== Segment start ==

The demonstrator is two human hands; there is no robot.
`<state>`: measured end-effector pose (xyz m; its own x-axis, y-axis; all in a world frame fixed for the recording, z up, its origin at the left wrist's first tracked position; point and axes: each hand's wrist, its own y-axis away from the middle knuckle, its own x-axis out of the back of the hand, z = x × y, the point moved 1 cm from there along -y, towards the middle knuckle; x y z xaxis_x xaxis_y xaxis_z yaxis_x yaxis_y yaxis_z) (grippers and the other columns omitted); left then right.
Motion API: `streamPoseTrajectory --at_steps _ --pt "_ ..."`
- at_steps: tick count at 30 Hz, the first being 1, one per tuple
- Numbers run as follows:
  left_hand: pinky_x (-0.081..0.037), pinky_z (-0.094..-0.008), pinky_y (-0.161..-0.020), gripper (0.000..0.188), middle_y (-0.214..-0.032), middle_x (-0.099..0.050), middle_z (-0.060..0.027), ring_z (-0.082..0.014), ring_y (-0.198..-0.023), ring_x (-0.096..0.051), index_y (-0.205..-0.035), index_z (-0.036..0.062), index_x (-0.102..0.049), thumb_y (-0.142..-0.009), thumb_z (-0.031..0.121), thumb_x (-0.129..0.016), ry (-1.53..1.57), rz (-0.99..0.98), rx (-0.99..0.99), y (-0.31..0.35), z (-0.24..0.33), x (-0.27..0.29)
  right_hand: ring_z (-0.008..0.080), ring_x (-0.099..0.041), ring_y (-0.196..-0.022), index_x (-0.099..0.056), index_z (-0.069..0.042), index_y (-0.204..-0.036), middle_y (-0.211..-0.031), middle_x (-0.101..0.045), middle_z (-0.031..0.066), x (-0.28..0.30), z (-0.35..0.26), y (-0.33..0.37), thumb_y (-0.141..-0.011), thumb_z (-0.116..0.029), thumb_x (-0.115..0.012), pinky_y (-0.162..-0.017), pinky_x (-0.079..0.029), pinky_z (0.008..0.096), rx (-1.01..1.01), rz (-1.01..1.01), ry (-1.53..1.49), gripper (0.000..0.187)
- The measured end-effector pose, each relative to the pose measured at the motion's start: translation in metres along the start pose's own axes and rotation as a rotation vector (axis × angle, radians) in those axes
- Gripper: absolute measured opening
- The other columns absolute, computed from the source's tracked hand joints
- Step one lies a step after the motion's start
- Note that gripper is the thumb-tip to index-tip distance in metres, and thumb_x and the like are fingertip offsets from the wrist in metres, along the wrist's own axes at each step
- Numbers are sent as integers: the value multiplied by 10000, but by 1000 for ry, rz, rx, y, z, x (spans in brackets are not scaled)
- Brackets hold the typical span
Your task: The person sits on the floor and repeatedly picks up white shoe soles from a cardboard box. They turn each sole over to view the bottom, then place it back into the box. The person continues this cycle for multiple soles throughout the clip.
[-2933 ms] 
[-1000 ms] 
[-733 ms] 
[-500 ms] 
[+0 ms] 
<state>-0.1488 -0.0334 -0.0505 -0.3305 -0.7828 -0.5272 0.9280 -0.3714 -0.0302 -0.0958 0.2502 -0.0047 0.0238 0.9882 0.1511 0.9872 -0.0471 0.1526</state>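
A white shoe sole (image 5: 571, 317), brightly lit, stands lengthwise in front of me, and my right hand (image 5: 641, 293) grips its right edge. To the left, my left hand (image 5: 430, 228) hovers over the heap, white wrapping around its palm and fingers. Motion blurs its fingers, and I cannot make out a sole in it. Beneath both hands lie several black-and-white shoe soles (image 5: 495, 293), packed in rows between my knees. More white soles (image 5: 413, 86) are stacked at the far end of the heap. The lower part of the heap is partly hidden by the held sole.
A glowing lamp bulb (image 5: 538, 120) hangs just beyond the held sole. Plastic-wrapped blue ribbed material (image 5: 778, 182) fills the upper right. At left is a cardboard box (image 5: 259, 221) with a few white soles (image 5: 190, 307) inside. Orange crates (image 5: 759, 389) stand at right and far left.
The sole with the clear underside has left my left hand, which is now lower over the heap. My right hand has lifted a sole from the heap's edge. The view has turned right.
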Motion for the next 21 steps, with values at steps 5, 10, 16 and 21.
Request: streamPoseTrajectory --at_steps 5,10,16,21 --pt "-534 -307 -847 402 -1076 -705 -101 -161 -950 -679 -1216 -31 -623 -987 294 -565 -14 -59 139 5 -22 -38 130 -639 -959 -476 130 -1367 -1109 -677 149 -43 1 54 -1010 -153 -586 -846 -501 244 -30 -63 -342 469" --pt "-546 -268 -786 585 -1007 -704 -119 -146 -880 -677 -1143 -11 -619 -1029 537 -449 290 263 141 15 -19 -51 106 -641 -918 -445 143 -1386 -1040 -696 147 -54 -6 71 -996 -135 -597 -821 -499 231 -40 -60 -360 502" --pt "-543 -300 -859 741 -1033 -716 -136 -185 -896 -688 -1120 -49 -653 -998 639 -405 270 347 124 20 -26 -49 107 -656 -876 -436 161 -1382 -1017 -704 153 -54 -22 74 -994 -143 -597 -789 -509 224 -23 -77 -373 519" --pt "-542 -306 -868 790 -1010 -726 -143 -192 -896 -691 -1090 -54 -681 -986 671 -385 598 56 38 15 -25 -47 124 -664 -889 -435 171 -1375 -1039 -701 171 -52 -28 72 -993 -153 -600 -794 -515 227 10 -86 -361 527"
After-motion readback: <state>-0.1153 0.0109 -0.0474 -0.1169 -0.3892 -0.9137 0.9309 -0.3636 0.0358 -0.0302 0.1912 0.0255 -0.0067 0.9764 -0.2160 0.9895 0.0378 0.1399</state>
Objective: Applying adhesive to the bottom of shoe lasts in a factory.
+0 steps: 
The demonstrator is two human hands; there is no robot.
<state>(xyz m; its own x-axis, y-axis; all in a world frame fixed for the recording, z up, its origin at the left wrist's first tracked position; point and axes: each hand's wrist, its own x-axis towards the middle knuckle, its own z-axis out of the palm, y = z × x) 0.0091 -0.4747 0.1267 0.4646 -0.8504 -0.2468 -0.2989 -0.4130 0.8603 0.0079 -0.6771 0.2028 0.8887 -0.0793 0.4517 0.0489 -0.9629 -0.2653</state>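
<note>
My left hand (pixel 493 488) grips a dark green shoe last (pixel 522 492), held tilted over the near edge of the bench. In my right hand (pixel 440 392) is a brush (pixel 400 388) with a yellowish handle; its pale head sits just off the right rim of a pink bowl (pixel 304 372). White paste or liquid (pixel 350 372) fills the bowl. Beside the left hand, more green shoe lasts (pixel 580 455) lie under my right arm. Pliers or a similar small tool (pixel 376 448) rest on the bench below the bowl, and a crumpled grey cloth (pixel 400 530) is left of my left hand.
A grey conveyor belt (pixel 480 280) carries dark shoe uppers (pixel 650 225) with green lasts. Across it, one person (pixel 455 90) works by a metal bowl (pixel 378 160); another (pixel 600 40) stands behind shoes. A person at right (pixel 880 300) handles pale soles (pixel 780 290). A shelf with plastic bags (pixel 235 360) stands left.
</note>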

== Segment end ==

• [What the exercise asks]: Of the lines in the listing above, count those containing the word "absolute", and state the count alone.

• [Written response]: 2